(Collected data)
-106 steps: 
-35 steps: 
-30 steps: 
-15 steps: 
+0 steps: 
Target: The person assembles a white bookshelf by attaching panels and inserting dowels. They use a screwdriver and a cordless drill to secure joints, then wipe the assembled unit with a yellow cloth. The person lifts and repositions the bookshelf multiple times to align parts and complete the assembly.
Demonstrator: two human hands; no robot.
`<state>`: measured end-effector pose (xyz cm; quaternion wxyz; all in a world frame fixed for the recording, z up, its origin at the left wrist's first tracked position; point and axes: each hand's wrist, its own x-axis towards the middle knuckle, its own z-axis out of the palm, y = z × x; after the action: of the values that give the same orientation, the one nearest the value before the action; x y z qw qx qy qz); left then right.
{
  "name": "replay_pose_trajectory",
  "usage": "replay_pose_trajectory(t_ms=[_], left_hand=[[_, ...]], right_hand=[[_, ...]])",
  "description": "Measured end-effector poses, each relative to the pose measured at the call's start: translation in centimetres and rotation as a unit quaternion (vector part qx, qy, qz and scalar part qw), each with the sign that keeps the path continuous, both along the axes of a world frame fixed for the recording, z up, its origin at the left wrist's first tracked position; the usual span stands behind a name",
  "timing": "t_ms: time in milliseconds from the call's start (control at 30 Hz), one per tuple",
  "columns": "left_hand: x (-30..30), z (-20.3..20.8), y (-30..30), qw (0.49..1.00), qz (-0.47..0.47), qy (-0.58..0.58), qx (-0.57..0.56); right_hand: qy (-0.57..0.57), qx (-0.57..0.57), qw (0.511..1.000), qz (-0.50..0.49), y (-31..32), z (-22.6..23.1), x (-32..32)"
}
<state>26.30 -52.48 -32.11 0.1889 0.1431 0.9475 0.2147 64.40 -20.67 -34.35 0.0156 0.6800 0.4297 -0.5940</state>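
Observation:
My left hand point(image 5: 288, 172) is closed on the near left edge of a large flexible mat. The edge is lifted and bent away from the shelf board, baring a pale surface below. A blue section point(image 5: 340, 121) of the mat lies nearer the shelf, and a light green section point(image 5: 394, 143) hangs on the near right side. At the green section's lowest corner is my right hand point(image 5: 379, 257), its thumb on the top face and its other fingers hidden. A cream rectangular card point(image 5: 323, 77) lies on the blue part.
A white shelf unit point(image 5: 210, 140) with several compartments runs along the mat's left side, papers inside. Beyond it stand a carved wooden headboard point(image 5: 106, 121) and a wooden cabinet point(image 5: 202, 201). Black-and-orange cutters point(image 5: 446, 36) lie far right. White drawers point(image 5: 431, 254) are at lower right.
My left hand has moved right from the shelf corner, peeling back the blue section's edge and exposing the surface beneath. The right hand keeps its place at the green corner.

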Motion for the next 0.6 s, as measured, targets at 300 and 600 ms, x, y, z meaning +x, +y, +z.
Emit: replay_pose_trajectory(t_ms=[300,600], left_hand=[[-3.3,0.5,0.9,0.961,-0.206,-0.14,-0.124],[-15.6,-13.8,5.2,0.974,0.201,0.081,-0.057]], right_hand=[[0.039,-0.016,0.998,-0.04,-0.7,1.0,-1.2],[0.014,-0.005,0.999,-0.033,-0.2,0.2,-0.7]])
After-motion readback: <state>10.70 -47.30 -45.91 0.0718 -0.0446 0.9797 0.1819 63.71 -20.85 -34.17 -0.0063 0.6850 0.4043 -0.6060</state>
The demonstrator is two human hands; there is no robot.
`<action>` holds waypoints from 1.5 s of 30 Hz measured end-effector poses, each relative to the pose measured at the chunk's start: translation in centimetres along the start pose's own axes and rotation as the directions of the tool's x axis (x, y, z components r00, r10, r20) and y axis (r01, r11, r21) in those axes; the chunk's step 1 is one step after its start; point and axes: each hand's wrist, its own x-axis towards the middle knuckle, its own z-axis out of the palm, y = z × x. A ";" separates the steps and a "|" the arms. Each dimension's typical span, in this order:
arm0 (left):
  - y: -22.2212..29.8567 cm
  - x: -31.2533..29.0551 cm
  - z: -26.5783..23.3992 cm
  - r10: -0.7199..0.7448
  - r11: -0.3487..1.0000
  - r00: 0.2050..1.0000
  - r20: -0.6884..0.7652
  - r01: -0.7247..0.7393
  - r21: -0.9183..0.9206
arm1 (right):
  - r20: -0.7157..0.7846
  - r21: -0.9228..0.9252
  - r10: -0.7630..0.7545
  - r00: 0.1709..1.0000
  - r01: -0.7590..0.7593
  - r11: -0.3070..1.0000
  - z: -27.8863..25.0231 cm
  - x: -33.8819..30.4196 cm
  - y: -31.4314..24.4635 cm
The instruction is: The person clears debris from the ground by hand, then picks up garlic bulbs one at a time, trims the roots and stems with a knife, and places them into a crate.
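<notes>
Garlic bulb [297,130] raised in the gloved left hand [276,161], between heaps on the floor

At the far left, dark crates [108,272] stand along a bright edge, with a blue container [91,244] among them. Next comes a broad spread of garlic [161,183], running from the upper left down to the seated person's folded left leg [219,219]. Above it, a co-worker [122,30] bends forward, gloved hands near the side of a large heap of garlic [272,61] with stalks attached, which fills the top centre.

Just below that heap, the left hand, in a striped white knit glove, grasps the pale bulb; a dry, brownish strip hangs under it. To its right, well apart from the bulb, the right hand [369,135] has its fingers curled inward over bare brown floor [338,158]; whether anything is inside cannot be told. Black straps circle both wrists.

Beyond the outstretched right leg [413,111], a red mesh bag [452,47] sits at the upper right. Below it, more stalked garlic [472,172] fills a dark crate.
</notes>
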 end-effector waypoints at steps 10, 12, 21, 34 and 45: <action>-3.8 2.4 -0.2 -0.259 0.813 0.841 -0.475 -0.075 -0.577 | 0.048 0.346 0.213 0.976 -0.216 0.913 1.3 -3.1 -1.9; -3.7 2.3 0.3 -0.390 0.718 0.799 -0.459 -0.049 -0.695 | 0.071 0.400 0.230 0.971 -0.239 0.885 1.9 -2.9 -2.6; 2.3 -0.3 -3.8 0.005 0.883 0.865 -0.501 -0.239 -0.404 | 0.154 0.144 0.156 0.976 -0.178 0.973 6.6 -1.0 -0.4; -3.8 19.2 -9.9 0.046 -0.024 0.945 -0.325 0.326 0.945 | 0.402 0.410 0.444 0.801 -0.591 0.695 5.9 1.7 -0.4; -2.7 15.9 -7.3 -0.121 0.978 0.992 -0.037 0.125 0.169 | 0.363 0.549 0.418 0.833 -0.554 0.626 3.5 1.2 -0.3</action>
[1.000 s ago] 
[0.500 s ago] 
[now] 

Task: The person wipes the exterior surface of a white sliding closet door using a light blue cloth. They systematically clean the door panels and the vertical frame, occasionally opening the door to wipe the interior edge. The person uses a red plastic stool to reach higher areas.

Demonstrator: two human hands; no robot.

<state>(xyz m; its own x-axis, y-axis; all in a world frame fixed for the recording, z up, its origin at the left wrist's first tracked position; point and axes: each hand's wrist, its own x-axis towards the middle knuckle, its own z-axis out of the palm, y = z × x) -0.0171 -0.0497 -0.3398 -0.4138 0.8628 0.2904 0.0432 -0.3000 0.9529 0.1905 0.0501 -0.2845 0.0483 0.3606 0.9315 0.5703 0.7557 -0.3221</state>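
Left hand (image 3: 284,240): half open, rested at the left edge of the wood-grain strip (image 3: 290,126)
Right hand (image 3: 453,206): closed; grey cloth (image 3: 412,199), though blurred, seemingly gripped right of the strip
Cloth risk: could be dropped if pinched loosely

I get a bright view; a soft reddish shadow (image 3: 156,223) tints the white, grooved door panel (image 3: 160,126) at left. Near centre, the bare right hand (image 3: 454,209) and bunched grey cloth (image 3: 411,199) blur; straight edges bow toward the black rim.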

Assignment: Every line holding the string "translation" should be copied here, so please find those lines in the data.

Result below:
  "description": "Measured end-effector poses, each relative to the pose measured at the call's start: translation in centimetres and rotation as a unit quaternion (vector part qx, qy, qz and scalar part qw), each with the sign that keeps the path continuous, both along the axes of a world frame fixed for the recording, z up, its origin at the left wrist's first tracked position; the usual span stands behind a name",
`<action>` holds waypoints from 1.5 s of 30 Hz measured end-effector poses, each relative to the pose measured at the chunk's start: translation in centimetres along the start pose's own axes and rotation as the directions of the tool's x axis (x, y, z components r00, r10, r20) and y axis (r01, r11, r21) in those axes; the chunk's step 1 is one step after its start; point and axes: each hand's wrist, its own x-axis towards the middle knuckle, its own z-axis out of the palm, y = z × x. A ";" separates the steps and a "|" the arms. Each dimension's typical span, in this order:

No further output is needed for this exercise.